What needs to be done: From the entries that follow, reproduce exactly and only the lines from the line with "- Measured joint" to the line with "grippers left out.", endpoints included.

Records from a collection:
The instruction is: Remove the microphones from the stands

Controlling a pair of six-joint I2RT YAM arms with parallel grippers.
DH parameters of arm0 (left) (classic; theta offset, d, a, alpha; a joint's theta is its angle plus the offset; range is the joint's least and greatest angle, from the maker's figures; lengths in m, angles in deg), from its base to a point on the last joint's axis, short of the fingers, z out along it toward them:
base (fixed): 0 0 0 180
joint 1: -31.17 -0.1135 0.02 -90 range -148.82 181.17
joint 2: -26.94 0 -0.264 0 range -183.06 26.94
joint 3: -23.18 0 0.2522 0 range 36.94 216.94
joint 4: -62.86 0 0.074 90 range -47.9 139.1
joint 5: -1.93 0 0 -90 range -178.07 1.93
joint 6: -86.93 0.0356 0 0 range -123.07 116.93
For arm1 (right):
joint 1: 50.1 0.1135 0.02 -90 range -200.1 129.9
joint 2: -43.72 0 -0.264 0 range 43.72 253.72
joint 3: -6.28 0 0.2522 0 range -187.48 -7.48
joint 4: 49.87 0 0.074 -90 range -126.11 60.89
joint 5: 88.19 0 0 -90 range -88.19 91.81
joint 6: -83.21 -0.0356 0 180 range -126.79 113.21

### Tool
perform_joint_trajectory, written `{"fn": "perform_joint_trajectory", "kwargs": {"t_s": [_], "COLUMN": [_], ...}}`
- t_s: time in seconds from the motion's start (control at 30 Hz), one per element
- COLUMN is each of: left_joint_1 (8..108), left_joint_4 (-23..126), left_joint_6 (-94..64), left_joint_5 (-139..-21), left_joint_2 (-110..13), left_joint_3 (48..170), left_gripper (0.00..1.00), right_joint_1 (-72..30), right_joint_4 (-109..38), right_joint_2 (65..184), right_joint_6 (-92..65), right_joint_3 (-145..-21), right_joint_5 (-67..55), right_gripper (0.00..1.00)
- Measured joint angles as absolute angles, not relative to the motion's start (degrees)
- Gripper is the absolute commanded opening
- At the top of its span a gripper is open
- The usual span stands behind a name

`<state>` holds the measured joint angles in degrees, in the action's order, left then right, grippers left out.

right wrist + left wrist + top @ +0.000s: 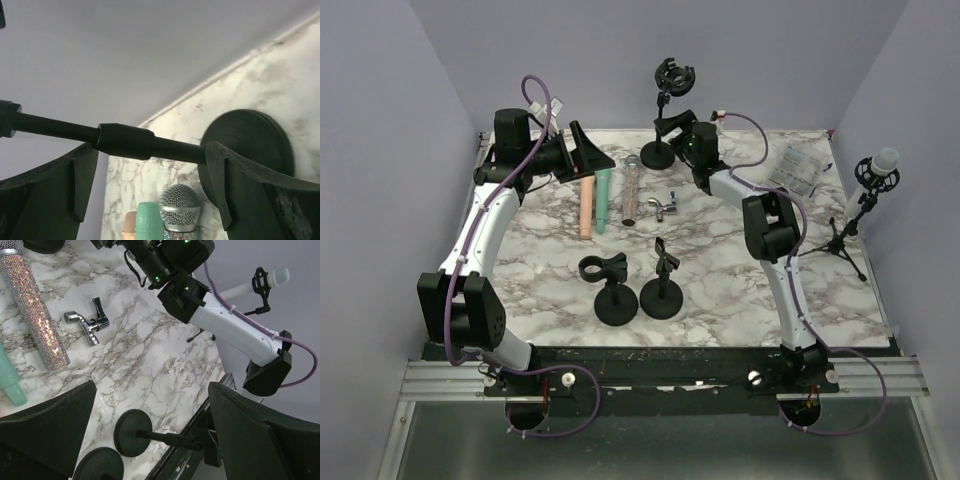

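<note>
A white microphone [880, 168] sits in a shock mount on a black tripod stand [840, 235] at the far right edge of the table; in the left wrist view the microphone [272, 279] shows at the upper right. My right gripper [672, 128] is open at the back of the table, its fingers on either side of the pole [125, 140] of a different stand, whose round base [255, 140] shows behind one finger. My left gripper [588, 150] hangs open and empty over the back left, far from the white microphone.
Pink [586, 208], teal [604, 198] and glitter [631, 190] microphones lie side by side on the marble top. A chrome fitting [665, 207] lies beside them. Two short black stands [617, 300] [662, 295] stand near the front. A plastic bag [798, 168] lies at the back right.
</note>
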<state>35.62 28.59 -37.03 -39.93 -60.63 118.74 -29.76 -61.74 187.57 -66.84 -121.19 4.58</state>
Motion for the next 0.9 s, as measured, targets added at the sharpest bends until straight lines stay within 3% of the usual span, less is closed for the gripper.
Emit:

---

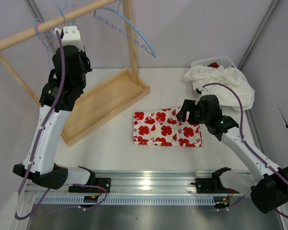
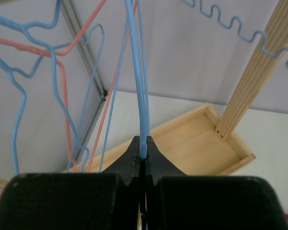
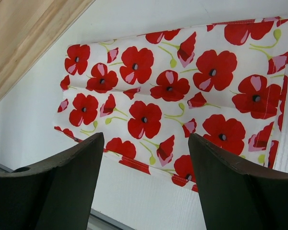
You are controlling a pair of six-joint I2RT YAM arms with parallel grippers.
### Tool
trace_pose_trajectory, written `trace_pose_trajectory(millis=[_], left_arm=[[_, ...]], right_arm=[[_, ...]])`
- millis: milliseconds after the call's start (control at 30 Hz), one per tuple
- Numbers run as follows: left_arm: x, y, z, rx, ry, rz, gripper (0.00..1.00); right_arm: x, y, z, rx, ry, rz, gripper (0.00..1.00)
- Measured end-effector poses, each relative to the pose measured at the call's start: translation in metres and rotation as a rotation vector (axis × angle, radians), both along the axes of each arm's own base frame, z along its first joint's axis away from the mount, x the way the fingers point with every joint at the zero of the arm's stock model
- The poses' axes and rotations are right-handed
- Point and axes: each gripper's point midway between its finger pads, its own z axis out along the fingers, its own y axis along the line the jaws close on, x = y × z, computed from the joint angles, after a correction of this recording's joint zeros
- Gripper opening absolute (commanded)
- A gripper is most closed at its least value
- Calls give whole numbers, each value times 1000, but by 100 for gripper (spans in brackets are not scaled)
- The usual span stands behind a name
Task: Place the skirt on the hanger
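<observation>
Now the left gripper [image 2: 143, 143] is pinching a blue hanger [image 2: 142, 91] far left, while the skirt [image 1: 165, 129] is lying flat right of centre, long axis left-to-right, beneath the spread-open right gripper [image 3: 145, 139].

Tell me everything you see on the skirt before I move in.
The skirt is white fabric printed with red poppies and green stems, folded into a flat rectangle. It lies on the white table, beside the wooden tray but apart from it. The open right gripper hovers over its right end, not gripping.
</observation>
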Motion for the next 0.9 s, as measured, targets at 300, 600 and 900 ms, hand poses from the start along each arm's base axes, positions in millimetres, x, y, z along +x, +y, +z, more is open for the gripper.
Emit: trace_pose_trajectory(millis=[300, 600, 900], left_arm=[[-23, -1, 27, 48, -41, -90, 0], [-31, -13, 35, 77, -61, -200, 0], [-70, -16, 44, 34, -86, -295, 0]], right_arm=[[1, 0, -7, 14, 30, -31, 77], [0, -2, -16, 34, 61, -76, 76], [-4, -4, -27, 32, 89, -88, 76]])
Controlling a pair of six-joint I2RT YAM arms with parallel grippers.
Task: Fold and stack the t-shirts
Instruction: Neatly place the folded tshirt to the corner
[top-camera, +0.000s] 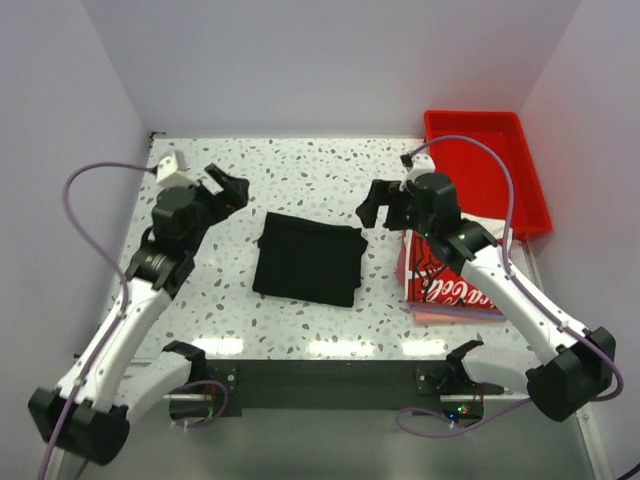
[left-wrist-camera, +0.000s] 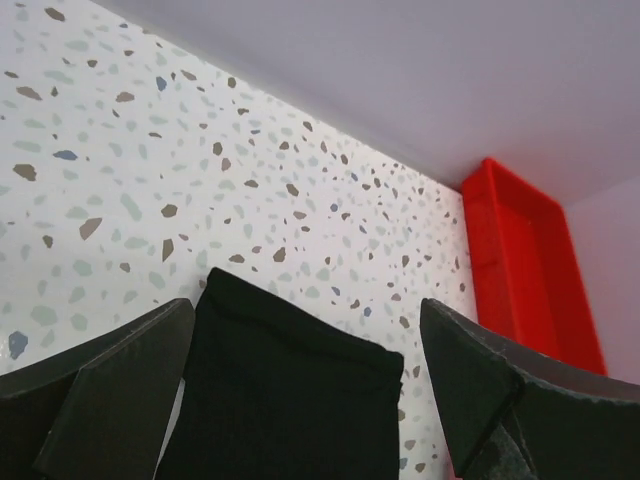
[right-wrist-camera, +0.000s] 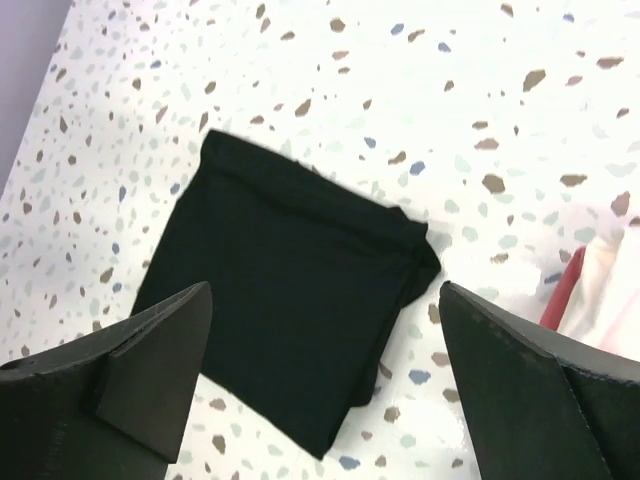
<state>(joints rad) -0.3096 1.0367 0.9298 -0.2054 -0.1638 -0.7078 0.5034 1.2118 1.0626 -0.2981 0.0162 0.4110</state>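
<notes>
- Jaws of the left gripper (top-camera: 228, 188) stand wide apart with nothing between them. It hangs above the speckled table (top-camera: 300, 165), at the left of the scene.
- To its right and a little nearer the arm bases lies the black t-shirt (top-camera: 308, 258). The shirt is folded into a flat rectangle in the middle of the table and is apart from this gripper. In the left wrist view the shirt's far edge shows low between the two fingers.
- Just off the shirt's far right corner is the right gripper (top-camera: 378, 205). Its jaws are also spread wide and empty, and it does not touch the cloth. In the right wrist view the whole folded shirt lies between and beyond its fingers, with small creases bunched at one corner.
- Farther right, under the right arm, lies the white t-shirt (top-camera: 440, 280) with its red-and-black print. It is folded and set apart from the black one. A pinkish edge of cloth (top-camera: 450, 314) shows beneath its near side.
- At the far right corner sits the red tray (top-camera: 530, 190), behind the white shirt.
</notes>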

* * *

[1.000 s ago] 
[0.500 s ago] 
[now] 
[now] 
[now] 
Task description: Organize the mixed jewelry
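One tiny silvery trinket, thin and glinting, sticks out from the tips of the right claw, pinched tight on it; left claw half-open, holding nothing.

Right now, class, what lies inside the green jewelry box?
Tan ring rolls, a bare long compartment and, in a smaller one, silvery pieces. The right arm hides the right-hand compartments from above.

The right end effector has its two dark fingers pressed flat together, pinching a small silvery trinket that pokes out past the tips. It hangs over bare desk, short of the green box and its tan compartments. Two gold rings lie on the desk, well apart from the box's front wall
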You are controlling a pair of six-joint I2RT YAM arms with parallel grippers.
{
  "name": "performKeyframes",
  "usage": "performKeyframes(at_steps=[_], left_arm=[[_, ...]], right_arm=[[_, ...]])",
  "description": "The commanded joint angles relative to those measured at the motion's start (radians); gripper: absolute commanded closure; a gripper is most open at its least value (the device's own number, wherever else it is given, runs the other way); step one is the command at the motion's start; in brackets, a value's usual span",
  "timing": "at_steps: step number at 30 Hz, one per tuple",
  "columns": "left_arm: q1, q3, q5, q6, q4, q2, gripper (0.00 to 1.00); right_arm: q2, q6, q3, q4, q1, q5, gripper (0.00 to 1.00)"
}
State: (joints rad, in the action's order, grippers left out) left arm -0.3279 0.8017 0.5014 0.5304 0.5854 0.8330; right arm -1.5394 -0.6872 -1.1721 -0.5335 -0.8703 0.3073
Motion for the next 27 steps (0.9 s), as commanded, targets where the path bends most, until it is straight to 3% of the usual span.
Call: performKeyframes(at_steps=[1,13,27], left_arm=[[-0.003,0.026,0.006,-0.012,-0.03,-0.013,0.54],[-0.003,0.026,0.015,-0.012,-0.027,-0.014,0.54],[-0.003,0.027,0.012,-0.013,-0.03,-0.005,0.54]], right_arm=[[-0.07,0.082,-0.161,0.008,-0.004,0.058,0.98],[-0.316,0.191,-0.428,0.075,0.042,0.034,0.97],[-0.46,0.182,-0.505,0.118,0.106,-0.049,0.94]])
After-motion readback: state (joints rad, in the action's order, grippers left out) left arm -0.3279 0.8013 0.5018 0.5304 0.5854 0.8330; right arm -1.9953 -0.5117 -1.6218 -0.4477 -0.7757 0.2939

Exercise answer:
- Measured joint angles as absolute angles, not relative to the motion's start (degrees)
- Gripper is the absolute commanded opening
- At the top of its span a gripper is open
- The usual span stands behind a name

`<state>` holds the measured joint angles in degrees, in the action's order, left then right, grippers left out.

Nothing more remains to be added to this answer.